Hoje, a posição adversária do Irã parece estar mais centrada nos EUA do que em Israel. Através de intermediários regionais, Teerão espera mediar acordos com Washington para garantir um cessar-fogo e aliviar a pressão de Israel sobre Gaza. Uma opinião comum entre os iranianos é que a procura de uma “defesa legítima” é preferível ao envolvimento num conflito regional mais amplo, uma vez que crises internas prolongadas dentro de Israel poderiam, em última análise, funcionar a favor do Irã.

Com base em conflitos passados, especialmente nas batalhas entre o Hezbollah e Israel no sul do Líbano, o Irão vê potencial na erosão do poder interno e do apoio externo de Israel. Esta estratégia pretende forçar gradualmente o Estado de ocupação a recuar da sua postura agressiva na região.

Além disso, o Irã prevê aproveitar a guerra em Gaza para reforçar a sua reputação e influência entre os estados árabes. Teerã espera capitalizar a situação para minar os acordos de paz existentes, como os Acordos de Camp David, e travar o processo de normalização iniciado em 2000 entre Israel e os estados árabes.
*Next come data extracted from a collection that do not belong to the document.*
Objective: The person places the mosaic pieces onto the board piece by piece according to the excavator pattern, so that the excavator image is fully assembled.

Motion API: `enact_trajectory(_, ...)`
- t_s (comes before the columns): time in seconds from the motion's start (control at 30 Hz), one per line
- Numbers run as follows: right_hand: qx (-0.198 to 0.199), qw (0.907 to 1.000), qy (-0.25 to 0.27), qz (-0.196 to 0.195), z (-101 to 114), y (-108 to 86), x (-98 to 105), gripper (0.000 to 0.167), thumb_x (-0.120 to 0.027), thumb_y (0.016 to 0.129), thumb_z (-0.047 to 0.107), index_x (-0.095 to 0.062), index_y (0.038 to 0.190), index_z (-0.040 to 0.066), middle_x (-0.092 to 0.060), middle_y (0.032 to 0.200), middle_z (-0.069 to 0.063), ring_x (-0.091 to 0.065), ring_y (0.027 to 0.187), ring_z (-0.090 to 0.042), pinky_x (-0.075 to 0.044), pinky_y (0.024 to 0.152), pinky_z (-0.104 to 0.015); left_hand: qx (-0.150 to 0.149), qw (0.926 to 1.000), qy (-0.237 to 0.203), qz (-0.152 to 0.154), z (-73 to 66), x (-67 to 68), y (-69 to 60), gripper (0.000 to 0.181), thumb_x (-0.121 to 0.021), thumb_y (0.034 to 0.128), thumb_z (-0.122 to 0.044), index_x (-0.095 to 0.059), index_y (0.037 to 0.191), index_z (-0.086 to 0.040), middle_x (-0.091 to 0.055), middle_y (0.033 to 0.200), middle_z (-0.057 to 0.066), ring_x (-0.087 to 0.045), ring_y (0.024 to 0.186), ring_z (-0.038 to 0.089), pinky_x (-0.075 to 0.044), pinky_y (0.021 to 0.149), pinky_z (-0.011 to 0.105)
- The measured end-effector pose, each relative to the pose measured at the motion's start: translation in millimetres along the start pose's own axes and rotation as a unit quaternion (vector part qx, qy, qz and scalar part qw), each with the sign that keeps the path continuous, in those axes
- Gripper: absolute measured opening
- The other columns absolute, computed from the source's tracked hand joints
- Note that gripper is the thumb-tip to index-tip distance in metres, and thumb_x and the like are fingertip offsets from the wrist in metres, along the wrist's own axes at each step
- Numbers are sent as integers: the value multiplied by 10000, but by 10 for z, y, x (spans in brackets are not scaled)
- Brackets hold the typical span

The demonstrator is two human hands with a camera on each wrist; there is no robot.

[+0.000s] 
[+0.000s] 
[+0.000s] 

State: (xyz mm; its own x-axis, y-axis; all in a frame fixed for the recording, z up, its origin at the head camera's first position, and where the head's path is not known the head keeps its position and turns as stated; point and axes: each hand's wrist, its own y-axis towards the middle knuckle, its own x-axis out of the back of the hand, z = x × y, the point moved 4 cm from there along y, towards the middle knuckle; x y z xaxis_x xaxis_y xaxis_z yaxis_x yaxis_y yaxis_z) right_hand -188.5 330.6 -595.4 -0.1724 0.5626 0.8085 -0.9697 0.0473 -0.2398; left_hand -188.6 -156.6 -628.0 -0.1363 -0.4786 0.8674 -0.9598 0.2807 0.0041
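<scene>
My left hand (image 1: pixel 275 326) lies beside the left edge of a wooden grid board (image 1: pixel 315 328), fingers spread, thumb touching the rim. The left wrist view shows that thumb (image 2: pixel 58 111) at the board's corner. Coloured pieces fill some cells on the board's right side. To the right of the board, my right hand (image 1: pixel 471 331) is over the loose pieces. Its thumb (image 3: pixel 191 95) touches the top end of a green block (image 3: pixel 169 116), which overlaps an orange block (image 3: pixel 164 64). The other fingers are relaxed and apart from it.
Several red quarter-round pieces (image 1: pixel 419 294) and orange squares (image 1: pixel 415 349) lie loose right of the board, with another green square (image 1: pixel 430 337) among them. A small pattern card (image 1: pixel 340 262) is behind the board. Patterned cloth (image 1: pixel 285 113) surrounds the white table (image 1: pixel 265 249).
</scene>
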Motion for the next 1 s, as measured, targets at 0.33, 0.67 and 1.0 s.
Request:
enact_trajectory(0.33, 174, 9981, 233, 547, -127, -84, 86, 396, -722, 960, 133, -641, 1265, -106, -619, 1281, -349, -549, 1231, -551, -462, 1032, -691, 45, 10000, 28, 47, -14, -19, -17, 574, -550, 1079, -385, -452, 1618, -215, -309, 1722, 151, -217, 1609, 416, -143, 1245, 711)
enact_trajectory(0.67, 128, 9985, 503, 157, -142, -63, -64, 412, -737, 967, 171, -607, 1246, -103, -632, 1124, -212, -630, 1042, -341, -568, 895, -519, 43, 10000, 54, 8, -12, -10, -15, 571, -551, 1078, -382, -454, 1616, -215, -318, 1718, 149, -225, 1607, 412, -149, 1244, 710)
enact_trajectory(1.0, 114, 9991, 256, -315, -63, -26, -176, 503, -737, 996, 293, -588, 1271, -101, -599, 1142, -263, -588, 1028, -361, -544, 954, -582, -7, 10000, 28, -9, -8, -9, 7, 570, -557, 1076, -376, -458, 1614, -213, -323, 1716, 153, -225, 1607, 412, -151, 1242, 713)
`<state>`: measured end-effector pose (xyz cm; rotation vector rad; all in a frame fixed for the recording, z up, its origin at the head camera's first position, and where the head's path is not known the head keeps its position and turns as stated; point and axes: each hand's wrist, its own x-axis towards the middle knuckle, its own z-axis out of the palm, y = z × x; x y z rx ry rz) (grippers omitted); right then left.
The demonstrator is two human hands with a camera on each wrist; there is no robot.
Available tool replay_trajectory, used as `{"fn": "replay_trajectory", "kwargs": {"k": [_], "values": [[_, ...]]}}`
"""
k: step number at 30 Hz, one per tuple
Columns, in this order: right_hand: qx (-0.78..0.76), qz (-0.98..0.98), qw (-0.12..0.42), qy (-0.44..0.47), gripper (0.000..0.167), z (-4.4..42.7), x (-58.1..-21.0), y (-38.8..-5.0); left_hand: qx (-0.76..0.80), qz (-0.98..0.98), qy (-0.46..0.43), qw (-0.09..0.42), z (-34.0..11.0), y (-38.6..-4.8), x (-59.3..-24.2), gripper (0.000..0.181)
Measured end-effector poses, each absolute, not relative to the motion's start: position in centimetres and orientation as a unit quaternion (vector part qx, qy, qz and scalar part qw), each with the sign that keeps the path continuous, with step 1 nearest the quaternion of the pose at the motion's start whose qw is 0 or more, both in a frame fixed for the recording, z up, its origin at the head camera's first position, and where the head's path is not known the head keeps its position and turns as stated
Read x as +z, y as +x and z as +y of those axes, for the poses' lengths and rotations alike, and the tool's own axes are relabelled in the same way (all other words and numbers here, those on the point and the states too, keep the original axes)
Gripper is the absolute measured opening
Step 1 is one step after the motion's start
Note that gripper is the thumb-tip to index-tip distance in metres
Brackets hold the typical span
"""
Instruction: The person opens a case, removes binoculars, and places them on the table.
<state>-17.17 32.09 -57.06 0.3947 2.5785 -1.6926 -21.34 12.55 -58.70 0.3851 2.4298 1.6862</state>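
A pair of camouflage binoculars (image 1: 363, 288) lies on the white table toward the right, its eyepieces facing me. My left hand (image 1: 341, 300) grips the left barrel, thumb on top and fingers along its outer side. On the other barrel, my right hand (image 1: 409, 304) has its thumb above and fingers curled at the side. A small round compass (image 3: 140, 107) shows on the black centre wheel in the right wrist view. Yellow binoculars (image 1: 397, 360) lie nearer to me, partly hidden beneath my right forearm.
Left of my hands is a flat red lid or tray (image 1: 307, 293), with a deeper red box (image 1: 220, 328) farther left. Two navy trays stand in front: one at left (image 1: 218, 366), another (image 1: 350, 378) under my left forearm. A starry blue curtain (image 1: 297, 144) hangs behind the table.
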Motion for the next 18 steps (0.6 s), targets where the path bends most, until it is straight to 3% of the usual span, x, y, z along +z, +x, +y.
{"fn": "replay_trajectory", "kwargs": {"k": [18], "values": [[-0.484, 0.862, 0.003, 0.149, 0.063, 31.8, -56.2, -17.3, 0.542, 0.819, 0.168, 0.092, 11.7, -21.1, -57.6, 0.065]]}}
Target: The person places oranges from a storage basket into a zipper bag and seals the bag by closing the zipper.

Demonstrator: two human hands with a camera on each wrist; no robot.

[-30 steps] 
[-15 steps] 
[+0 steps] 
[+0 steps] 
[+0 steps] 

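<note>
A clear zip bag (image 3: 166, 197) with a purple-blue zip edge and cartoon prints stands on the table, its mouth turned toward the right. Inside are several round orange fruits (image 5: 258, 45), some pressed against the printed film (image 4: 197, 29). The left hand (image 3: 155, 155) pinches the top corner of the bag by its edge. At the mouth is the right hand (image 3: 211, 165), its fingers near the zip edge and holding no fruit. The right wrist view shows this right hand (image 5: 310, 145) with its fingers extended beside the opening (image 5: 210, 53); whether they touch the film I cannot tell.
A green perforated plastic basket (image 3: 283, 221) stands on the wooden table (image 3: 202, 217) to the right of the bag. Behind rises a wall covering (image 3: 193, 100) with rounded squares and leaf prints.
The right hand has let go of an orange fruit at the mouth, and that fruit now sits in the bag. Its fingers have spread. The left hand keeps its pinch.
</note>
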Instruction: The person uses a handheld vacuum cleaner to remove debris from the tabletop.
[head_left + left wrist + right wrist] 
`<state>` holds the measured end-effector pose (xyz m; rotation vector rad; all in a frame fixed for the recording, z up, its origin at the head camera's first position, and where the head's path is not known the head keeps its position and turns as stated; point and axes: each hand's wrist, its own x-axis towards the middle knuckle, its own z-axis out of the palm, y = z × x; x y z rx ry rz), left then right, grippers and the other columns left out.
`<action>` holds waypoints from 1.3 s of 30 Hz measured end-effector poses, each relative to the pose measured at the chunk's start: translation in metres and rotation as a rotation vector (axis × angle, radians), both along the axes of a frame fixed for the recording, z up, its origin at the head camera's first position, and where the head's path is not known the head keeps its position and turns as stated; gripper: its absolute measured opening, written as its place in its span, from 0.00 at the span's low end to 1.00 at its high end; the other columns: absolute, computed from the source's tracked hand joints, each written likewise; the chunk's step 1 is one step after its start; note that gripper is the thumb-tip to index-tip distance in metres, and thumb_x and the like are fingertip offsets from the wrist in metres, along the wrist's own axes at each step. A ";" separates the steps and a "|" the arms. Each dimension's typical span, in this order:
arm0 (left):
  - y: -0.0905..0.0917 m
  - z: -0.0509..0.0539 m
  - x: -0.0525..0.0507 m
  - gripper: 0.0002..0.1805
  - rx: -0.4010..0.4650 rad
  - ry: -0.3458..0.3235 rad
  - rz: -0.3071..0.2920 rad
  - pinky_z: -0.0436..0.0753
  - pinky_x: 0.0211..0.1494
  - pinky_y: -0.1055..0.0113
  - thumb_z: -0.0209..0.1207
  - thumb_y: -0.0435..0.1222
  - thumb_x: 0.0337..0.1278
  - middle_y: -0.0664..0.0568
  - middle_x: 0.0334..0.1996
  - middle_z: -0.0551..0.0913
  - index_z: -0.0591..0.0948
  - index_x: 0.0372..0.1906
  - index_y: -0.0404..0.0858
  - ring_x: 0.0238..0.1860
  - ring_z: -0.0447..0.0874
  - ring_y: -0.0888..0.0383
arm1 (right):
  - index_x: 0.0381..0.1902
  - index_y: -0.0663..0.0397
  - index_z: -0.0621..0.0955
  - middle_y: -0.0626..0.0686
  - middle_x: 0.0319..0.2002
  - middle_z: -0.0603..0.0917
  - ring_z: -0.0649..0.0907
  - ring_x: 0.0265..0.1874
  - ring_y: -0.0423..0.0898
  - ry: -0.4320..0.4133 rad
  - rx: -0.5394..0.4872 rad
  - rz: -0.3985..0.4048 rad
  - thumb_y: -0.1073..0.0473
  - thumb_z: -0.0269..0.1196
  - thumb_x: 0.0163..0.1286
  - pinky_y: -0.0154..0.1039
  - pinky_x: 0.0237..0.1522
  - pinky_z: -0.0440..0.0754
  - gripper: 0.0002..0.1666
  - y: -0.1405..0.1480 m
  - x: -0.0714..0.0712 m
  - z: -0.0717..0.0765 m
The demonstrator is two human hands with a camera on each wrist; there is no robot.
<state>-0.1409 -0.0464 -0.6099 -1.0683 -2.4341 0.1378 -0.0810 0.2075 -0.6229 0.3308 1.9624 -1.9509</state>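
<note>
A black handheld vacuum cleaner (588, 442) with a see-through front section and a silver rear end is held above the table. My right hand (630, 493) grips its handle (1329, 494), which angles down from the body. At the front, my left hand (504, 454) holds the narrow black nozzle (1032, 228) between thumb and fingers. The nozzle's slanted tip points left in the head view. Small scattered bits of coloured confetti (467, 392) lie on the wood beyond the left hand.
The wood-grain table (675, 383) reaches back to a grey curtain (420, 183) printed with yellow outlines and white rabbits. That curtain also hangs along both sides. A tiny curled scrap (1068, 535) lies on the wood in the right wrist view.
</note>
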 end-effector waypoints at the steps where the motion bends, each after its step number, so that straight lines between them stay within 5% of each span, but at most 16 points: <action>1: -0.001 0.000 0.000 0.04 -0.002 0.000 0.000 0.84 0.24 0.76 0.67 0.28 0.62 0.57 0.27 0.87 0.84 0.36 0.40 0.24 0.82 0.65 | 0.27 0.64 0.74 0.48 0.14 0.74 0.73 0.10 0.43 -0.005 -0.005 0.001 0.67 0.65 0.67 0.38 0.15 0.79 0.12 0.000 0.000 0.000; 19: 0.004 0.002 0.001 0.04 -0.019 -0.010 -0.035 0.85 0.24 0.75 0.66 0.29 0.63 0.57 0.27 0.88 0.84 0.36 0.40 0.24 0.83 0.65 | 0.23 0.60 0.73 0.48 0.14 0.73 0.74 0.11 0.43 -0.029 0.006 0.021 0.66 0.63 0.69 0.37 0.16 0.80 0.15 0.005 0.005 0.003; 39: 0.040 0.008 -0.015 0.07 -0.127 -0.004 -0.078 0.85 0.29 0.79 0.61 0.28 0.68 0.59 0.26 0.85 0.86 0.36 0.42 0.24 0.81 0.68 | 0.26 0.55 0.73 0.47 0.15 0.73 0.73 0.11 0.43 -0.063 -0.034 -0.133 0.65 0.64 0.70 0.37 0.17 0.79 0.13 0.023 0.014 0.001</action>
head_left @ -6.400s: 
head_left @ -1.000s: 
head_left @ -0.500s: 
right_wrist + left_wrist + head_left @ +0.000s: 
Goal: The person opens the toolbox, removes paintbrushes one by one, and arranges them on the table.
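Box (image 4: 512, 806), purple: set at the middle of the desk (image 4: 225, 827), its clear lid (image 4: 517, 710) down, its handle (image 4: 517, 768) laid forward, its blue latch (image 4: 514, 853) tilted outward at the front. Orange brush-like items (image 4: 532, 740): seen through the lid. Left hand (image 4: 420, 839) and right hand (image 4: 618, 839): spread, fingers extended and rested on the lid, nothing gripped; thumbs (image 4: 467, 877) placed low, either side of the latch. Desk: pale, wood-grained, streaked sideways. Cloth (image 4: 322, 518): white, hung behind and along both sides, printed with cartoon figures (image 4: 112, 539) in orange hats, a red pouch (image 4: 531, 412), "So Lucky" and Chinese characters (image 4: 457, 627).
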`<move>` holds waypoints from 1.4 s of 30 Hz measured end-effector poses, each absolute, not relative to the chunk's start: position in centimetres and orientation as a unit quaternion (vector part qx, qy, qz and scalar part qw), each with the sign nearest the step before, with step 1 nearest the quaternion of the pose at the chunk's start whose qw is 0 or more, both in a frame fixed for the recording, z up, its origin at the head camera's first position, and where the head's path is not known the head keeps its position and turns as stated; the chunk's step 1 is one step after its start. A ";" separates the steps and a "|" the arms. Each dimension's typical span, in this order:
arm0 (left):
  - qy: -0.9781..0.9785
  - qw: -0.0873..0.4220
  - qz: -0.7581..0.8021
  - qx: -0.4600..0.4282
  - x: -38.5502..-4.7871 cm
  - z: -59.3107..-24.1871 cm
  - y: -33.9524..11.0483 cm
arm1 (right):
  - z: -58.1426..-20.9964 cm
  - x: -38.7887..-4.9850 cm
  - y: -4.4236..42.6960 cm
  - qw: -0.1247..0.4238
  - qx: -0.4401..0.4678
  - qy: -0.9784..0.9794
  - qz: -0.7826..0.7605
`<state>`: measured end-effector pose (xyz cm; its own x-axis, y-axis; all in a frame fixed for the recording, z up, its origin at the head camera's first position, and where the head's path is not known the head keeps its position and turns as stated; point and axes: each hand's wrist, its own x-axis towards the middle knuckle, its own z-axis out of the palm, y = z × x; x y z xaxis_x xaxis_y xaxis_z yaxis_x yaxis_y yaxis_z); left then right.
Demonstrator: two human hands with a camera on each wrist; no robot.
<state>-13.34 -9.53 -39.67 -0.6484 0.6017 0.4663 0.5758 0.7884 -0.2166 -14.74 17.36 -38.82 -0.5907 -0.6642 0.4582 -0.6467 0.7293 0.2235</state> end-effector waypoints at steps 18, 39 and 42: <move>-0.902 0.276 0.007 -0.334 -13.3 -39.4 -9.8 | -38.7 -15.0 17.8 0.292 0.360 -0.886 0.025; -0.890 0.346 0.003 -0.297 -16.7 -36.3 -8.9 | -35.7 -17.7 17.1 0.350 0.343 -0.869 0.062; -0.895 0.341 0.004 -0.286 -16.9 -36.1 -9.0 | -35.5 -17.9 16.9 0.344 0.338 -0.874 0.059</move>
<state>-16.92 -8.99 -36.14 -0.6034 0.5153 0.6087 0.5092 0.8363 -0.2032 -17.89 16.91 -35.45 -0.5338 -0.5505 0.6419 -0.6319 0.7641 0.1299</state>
O Irã também pretende reunir apoio internacional contra Israel através de plataformas como a Organização de Cooperação Islâmica (OCI), a Liga Árabe, os BRICS e a Organização de Cooperação de Xangai ( SCO ).

Embora já tenha sido proposto um “ataque preventivo” se Israel continuar o seu ataque a Gaza, os parceiros estratégicos do Irão em Moscovo e Pequim não declararam o seu total apoio à guerra direta. Portanto, é provável que Teerão evite divergências com a Rússia e a China no caso de grandes crises internacionais.

Gambito de Gaza

Ao considerar a possibilidade de intervenção direta no conflito de Gaza, é crucial reconhecer os desafios formidáveis ​​que o Irã enfrentaria. Estes incluem o risco de vítimas, repercussões econômicas e uma diminuição nas exportações de petróleo.

A opção de envolvimento militar direto iraniano só estará em cima da mesa se Israel e os EUA ultrapassarem as linhas vermelhas de Teerã, embora qualquer ação militar contra o Irão seria uma clara violação do direito internacional. Como disse em Janeiro o Comandante-em-Chefe do Corpo da Guarda Revolucionária Islâmica , embora o Irã não procure a guerra, não deixará nenhuma ameaça sem resposta.

Deve notar-se que o Irã vê a guerra em Gaza através de uma lente realista e de longo prazo e não de um ponto de vista ideológico. Isto realça uma realidade crítica: embora o Irã faça esforços para manter um delicado equilíbrio de ameaças sem mergulhar numa guerra direta, o potencial para ações e reações diretas saírem do controlo permanece sempre presente.

O Irã calculou até agora que nem Washington nem Israel arriscariam ataques diretos no seu território. Contudo, o risco mútuo de erros de cálculo de ambos os lados poderá levar a uma escalada gradual para uma guerra direta.